Journal of Health Population and Nutrition, Vol. 29, No. 2, April, 2011, pp.178-180


Biventricular Thrombi Associated with Peripartum Cardiomyopathy

Dong-Yeon Kim1, Saidul Islam1, Nelson Taposh Mondal1, Felicity Mussell2, and Matthea Rauchholz2

1Department of Internal Medicine and 2Department of Obstetrics and Gynecology, LAMB Hospital, Rajabashor, Parbatipur, Dinajpur, Bangladesh

Correspondence and reprint requests should be addressed to: Dr. Dong-Yeon Kim LAMB Hospital Rajabashor, Parbatipur Dinajpur 5250 Bangladesh Email:


A 22-year old woman visited the LAMB Hospital, Parbatipur, Dinajpur, Bangladesh, in February 2010, with exertional dyspnea for three weeks. She had had a normal vaginal delivery four months ago; 2-dimensional echocardiogram showed severe left ventricular dysfunction and biventricular thrombi, which resolved without complications after anticoagulation. Biventricular thrombosis with peripartum cardiomyopathy is quite a rare finding, and its clinical course and proper management is not known. No such case has previously been reported in Bangladesh.

Key words: Biventricular thrombi; Case studies; Peripartum cardiomyopathy; Bangladesh


Peripartum cardiomyopathy (PPCM) is a rare cardiac disorder which leads to heart failure in the last month of pregnancy or up to five months postpartum(1).PPCM is associated with a hypercoagulative state, which can cause thromboembolic complications, such as intracardiac thrombus detected by 2-dimensional echocardiogram. The clinical course and proper management of intracardiac thrombus with PPCM is yet to be elucidated. We report a case of biventricular thrombosis with PPCM, which was resolved with anticoagulation treatment without embolic complications. To the best of our knowledge, this is the first report in Bangladesh.


A 22-year-old woman visited the LAMB Hospital, Parbatipur, Dinajpur, Bangladesh, in February 2010, complaining of general weakness and exertional dyspnea for three weeks. She had had a normal vaginal delivery at home four months ago and denied any specific history of medical illness. Her blood pressure was 90/60 mm Hg, pulse rate 120 beat/min, respiration rate 24/min, and body temperature 37.2 °C. The heart-beat was regular without any audible cardiac murmur. Fine rales were heard at both basal lung fields. Chest x-ray showed cardiomegaly with bilateral pulmonary congestion (Fig. 1). Electrocardiogram showed sinus tachycardia. Her haemoglobin was 12.0 g/dL, with total white cell count of 8,000/mm3. The platelet count was normal (240,000/mm3) with normal prothrombin time (15 seconds). Her liver enzyme was mildly elevated (serum aspartate transaminase–126.7 IU/L) while her serum creatinine was normal (86.5 µmol/L). A 2-dimensional and M-mode echocardiogram showed that both the ventricles were enlarged and that the left ventricular systolic function was depressed (Fig. 2). The left ventricular enddiastolic dimension was 64 mm, and the ejection fraction was 17%. Intracardiac thrombi were noted in both left and right ventricles (Fig. 3).

Enalapril (5 mg) and furosemide (80 mg) were given. Warfarin (5 mg) was started in combination with subcutaneous heparin injection.

On the 16th day of admission, the follow-up echocardiogram showed no thrombus in the left ventricle while the large thrombus in the right ventricle was still visible, unchanged in size. Her pulmonary congestion and clinical symptoms had improved despite the large thrombus in the right ventricle. She was discharged on her request on the same day. The dose of warfarin was adjusted to 2.5 mg daily, as the prothrombin time was prolonged up to 65 seconds (international normalized ratio=5.0) without any bleeding complications.
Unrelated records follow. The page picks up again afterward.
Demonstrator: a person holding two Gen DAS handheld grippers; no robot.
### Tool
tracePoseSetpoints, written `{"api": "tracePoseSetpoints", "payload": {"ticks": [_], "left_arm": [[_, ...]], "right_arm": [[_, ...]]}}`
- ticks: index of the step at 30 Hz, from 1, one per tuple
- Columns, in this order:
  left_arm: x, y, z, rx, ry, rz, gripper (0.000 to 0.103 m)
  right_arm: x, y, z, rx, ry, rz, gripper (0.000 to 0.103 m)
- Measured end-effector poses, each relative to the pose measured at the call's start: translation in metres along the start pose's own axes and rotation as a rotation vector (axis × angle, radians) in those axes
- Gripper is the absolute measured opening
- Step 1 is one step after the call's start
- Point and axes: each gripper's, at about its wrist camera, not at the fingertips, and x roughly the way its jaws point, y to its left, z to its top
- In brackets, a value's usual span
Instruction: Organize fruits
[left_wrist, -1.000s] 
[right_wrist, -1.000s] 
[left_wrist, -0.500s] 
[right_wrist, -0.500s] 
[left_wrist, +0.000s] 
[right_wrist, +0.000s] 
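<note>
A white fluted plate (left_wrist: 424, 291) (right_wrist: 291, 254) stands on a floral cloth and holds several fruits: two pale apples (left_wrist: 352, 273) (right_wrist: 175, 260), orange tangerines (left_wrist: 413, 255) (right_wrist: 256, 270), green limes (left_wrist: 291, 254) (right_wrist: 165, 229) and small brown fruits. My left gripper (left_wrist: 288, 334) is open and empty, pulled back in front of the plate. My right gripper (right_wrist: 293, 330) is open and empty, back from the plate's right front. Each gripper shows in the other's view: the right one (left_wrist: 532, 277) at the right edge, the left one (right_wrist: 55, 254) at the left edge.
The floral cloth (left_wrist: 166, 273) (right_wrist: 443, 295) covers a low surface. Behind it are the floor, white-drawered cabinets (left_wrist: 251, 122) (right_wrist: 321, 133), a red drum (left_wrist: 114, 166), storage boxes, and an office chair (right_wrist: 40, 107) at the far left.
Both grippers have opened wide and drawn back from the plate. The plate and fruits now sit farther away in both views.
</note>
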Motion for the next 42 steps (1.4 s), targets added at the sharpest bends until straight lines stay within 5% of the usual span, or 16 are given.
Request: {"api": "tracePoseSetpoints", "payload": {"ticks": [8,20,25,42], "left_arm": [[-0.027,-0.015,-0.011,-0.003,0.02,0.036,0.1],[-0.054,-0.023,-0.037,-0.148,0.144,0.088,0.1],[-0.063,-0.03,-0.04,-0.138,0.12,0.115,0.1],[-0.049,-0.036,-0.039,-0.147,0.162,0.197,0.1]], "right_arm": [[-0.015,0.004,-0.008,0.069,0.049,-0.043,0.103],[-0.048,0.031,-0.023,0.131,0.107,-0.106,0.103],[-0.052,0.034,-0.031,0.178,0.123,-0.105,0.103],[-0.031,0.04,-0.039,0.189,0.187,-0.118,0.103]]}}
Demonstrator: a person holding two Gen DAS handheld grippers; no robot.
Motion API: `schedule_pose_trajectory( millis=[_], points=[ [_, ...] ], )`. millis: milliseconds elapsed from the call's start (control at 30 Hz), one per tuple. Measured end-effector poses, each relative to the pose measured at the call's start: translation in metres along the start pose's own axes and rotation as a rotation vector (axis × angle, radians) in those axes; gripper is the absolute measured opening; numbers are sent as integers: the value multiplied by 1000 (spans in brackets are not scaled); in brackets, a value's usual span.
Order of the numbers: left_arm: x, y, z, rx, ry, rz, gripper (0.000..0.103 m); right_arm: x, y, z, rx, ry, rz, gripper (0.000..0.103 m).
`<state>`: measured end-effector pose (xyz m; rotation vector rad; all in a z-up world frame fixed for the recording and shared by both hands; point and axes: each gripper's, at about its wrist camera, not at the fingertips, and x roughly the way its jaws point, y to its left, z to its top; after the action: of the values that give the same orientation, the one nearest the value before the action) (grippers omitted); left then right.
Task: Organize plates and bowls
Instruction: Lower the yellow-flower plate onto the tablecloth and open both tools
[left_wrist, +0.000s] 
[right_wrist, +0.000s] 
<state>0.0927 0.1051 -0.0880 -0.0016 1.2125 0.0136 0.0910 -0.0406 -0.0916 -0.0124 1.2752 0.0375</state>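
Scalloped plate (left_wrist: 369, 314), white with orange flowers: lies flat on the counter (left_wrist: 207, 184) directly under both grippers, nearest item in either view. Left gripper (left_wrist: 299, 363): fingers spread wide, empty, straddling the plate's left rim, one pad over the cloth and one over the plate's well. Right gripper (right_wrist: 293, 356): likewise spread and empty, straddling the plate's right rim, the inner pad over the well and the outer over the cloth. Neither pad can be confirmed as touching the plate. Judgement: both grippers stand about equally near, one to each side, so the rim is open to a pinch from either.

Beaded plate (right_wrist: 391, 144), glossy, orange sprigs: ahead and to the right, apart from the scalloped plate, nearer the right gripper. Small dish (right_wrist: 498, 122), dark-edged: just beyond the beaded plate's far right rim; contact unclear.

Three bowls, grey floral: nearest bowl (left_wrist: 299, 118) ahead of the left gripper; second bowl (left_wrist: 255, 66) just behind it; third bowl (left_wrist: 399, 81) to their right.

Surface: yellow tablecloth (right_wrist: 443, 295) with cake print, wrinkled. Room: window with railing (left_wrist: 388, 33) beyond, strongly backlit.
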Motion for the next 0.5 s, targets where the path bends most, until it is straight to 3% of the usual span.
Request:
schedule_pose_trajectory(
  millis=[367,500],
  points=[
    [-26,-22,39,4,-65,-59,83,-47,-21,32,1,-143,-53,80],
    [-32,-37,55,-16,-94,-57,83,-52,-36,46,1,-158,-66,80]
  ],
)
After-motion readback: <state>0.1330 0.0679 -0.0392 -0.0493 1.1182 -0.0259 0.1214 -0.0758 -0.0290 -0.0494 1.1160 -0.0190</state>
On the 21st day, she visited the clinic for repeat echocardiogram. There was no visible intracardiac thrombus in either ventricle (Fig. 3). She came back to the clinic two months later without thromboembolic complications on anticoagulation with warfarin. The follow-up echocardiogram showed no intraventricular thrombus, although the left ventricular systolic function remained depressed.
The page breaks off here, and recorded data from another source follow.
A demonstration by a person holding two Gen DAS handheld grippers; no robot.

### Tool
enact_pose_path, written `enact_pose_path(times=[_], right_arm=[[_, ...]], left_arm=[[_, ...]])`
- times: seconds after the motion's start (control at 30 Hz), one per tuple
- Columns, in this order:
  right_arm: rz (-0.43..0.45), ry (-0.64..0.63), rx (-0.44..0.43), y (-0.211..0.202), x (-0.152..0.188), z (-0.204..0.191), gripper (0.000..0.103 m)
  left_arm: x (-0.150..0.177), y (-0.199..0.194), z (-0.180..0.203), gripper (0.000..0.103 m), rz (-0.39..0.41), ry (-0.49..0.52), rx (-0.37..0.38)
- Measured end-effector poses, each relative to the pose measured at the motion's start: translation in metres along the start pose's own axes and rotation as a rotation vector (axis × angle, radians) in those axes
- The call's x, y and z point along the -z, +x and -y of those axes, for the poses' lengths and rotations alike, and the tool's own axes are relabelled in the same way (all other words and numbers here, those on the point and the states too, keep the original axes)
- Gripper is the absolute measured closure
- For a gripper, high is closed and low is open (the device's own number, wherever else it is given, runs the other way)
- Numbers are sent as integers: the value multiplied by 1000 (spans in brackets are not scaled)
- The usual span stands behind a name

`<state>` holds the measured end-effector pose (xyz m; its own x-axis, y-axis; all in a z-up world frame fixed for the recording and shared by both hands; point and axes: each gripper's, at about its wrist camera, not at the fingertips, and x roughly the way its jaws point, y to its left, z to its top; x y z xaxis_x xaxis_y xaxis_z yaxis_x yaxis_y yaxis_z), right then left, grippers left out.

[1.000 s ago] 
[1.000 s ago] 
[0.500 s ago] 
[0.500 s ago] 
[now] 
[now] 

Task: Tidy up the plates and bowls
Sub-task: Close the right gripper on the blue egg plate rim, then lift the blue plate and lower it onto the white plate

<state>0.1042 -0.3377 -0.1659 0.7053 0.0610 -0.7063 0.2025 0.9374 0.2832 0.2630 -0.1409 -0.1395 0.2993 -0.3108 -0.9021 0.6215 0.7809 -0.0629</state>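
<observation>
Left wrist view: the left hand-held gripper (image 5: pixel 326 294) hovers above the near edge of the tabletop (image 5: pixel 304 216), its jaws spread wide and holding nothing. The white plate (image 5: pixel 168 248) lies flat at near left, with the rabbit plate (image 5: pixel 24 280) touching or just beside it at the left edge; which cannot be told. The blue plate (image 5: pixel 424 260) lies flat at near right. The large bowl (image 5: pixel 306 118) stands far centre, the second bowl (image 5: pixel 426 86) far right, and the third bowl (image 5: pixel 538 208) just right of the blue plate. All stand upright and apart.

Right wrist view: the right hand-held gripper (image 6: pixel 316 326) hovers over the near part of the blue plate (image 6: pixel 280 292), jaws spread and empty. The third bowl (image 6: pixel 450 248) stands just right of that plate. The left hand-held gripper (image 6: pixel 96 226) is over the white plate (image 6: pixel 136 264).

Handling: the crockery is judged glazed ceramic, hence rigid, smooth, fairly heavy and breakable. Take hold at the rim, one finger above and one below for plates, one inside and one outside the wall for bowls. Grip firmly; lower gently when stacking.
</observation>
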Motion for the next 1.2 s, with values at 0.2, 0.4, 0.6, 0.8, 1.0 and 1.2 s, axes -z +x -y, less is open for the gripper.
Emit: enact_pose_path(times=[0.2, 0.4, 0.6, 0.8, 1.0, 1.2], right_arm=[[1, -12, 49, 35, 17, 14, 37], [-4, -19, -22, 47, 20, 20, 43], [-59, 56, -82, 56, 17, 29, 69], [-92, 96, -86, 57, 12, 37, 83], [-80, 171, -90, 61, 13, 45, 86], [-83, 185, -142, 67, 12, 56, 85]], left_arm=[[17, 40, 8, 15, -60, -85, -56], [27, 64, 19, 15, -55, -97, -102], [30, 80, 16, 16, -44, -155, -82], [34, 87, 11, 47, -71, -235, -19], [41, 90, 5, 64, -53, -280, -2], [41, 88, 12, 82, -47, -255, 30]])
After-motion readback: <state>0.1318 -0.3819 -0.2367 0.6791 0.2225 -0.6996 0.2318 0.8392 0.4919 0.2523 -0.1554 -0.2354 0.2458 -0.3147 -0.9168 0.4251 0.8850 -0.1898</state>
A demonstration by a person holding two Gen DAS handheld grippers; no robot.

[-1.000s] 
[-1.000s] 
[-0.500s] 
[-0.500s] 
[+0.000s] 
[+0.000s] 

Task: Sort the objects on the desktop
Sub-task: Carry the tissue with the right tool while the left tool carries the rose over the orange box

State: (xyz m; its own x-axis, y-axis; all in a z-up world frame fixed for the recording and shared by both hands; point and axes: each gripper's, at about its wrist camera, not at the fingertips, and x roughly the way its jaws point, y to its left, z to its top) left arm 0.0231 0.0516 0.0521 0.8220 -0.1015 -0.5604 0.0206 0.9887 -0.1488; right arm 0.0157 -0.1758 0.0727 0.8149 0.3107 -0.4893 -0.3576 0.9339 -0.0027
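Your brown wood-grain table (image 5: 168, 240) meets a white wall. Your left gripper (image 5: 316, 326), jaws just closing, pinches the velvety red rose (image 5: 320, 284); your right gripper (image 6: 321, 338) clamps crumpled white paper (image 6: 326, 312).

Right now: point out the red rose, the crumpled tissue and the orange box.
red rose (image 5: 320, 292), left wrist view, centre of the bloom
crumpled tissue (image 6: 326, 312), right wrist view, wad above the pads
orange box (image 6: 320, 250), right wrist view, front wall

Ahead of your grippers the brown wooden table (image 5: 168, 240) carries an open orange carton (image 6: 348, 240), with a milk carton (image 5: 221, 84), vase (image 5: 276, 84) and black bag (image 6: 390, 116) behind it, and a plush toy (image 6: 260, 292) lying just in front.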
PPCM is a disease of uncertain aetiology, characterized by left ventricular systolic dysfunction and symptoms of heart failure. It occurs in previouslyhealthy women mainly at the end of pregnancy and up to five months after delivery (1). The incidence of PPCM has been estimated to range from one case per 2,289 to one case per 4,000 livebirths in the USA, one case per 299 livebirths in Haiti, and one case per 1,000 livebirths in South Africa (2). The reason for such a variation in incidence among different countries remains unknown.
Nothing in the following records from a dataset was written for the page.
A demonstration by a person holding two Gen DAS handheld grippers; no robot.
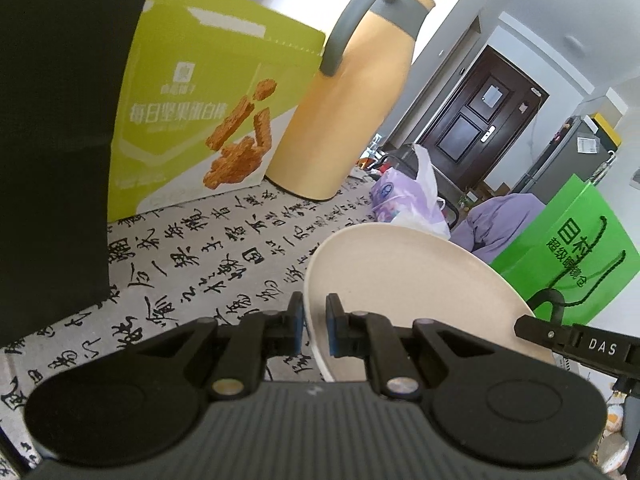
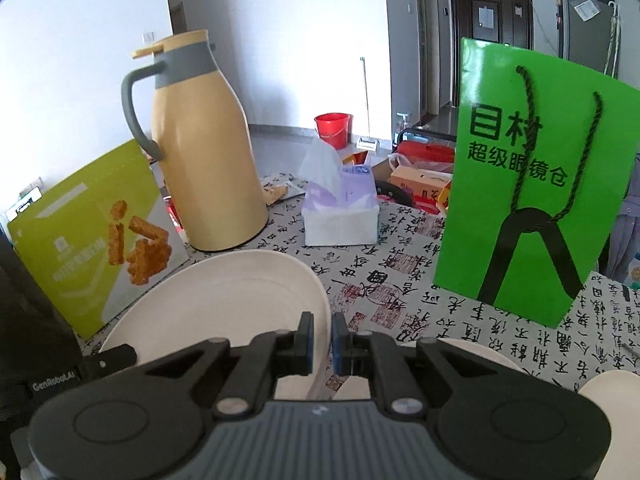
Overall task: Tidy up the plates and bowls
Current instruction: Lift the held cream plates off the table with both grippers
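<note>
Two grippers share one cream plate [image 1: 404, 280]: we have the left gripper [image 1: 314, 326] clenched on its near-left rim and the right gripper [image 2: 322, 340] clenched on the opposite rim, so the plate hangs between our hands, tilted and lifted off the table [image 1: 208, 264]. From the left gripper the plate spreads away to the right and far side; from the right gripper it spreads to the left. Neither hand is nearer; each holds its own edge, and we judge that the coming move depends on keeping both ends level as the plate travels. Low in the right wrist view, two more pale rims show near the right gripper, a second plate [image 2: 480, 354] and what may be a bowl [image 2: 612, 390], probably where stacking happens. The tablecloth is printed with black calligraphy. On its far side stand a yellow thermos [image 1: 348, 116], a snack box [image 1: 200, 120], a tissue pack [image 2: 340, 212] and a green paper bag [image 2: 532, 184]. Beyond lie a dark door [image 2: 490, 12] and a red bucket [image 2: 332, 128].
</note>
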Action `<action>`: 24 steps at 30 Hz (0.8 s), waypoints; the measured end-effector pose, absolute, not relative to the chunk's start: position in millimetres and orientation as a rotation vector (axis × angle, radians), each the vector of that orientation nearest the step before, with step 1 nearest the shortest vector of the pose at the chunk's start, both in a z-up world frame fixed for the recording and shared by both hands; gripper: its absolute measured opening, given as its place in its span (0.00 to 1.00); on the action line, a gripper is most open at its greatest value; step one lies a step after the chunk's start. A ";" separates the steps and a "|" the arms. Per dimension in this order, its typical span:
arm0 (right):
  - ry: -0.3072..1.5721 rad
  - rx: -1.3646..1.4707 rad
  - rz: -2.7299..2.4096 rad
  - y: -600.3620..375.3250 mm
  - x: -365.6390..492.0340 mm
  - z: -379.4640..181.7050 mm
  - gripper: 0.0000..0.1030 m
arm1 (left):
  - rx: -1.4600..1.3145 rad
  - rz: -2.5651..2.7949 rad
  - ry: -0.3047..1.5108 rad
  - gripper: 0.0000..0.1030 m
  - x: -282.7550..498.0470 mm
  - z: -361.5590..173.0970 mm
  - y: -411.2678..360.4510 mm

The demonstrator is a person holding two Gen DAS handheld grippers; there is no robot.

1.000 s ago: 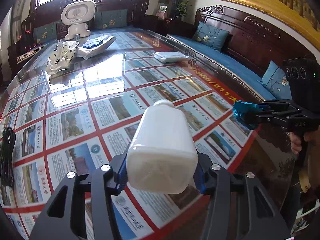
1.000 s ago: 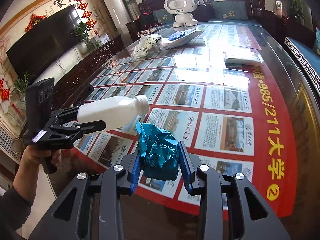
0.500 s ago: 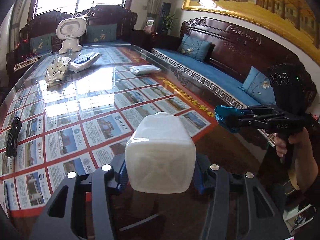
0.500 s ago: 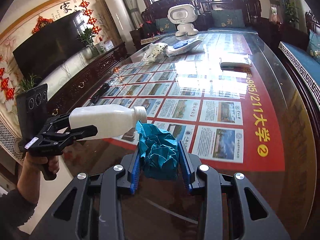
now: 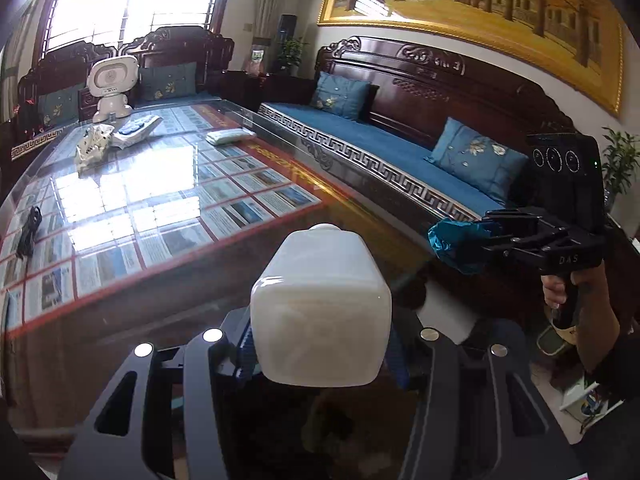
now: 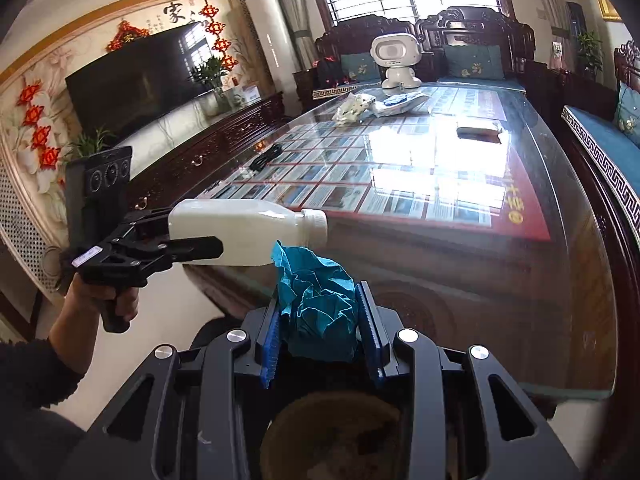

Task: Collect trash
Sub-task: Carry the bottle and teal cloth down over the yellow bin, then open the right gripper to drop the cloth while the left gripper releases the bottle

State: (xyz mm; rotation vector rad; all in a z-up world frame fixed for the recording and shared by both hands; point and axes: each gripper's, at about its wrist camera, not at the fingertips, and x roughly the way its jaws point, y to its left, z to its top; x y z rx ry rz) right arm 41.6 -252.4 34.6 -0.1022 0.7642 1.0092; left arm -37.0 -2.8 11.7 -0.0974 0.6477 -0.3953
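Bottle: a white plastic bottle (image 6: 240, 232) was held in the air, off the near end of the table (image 6: 552, 240).
Paper: a crumpled blue paper ball (image 6: 320, 312) was held just beside the bottle's cap.
Left gripper: the left gripper (image 5: 320, 354) was closed on the bottle's bottom end.
Right gripper: the right gripper (image 6: 322, 334) was closed on the paper ball.
Way the bottle pointed: it was laid flat, long side running forward, cap pointed away from the gripper.
Done: two bits of trash were seen picked up.
Left: a crumpled wrapper (image 6: 354, 108) and a white packet (image 6: 400, 102) were seen on the far end of the table. No bin was clearly seen.
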 end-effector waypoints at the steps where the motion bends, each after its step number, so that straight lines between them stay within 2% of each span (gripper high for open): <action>1: 0.767 -0.104 1.011 -256.8 32.9 31.3 0.33 | -0.100 -0.401 0.650 0.50 -45.6 8.2 -6.5; 7: 0.847 -0.139 0.989 -275.8 -17.1 -14.1 0.33 | -0.085 -0.443 0.711 0.50 -88.5 -23.9 -27.5; 15: 1.034 -0.126 0.926 -277.3 -36.5 -95.0 0.36 | -0.096 -0.472 0.790 0.50 -114.4 -65.2 -40.6; 16: 1.046 -0.120 0.908 -277.3 -35.2 -99.1 0.39 | -0.099 -0.475 0.799 0.50 -116.4 -69.9 -41.5; 17: 1.060 -0.111 0.886 -277.9 -32.6 -103.5 0.46 | -0.102 -0.474 0.806 0.50 -117.1 -73.1 -42.4; 18: 1.064 -0.099 0.874 -279.2 -30.0 -106.1 0.47 | -0.105 -0.478 0.814 0.50 -118.5 -77.5 -43.1; 24: 1.045 -0.037 0.857 -293.0 -23.7 -104.6 0.47 | -0.095 -0.485 0.854 0.50 -121.2 -95.7 -53.1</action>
Ventricular thrombus, a potentially life-threatening condition, is frequently detected by echocardiogram in PPCM patients with an ejection fraction of less than 35% (2). Patients with PPCM already face an increased risk of thromboembolism because of the procoagulant activity postpartum due to the elevation of factors VII, X, VIII, fibrinogen, and von Willebrand factor (3). Severe biventricular dysfunction, in addition to a hypercoagulable state during pregnancy, may increase the risk of ventricular thrombosis in patients with PPCM (4).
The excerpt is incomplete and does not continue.